◆ **INFORMATION SUPPLIED**
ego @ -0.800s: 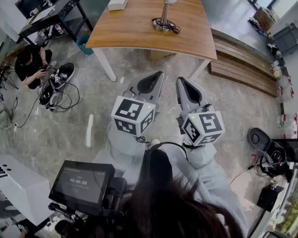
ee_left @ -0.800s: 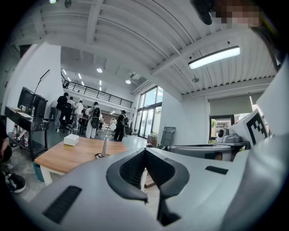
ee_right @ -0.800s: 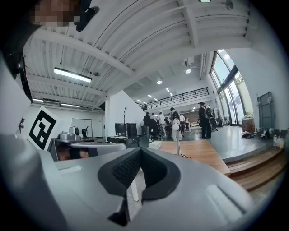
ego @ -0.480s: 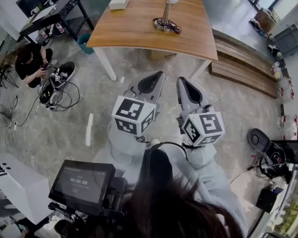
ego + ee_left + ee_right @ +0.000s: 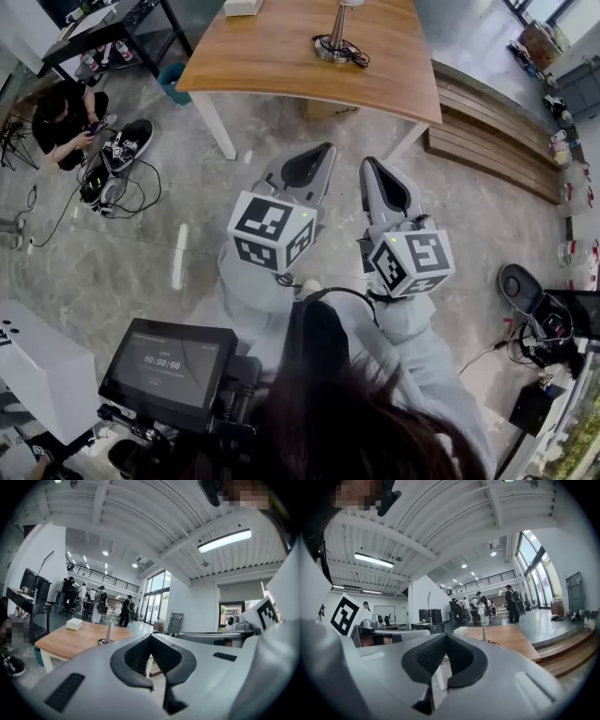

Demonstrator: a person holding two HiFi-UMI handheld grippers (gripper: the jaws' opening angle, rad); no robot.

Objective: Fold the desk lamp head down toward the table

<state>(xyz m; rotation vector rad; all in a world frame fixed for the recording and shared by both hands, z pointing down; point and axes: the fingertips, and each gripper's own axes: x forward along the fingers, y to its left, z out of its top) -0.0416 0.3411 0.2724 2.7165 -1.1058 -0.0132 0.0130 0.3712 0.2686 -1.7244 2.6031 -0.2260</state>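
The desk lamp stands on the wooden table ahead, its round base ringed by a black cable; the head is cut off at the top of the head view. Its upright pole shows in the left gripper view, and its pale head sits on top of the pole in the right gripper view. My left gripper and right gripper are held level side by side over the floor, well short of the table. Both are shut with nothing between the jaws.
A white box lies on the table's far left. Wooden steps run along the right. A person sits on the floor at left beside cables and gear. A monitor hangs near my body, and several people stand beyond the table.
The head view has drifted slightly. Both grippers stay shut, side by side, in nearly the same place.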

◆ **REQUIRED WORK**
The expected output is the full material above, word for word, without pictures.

◆ **SOLUTION FOR THIS TASK**
ego @ -0.800s: 
ee_left @ -0.800s: 
ee_right @ -0.800s: 
ego @ -0.480s: 
ego + ee_left + ee_right @ +0.000s: 

Demonstrator: a person holding two HiFi-UMI handheld grippers (gripper: the jaws' opening angle, rad); no robot.

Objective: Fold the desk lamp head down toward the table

<state>(xyz m; rotation vector rad; all in a world frame fixed for the recording and shared by both hands, z pointing down; point and axes: the fingertips, and each gripper's own axes: x forward along the fingers, y to its left, z out of its top) -0.0416 0.3411 0.2724 2.7165 -1.1058 -0.0132 0.0130 0.3712 0.2686 -1.7244 2.6031 -0.2260</state>
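The desk lamp stands on the wooden table ahead, its round base ringed by a black cable; the head is cut off at the top of the head view. Its upright pole shows in the left gripper view, and its pale head sits on top of the pole in the right gripper view. My left gripper and right gripper are held level side by side over the floor, well short of the table. Both are shut with nothing between the jaws.
A white box lies on the table's far left. Wooden steps run along the right. A person sits on the floor at left beside cables and gear. A monitor hangs near my body, and several people stand beyond the table.
The head view has drifted slightly. Both grippers stay shut, side by side, in nearly the same place.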

No additional output will be produced.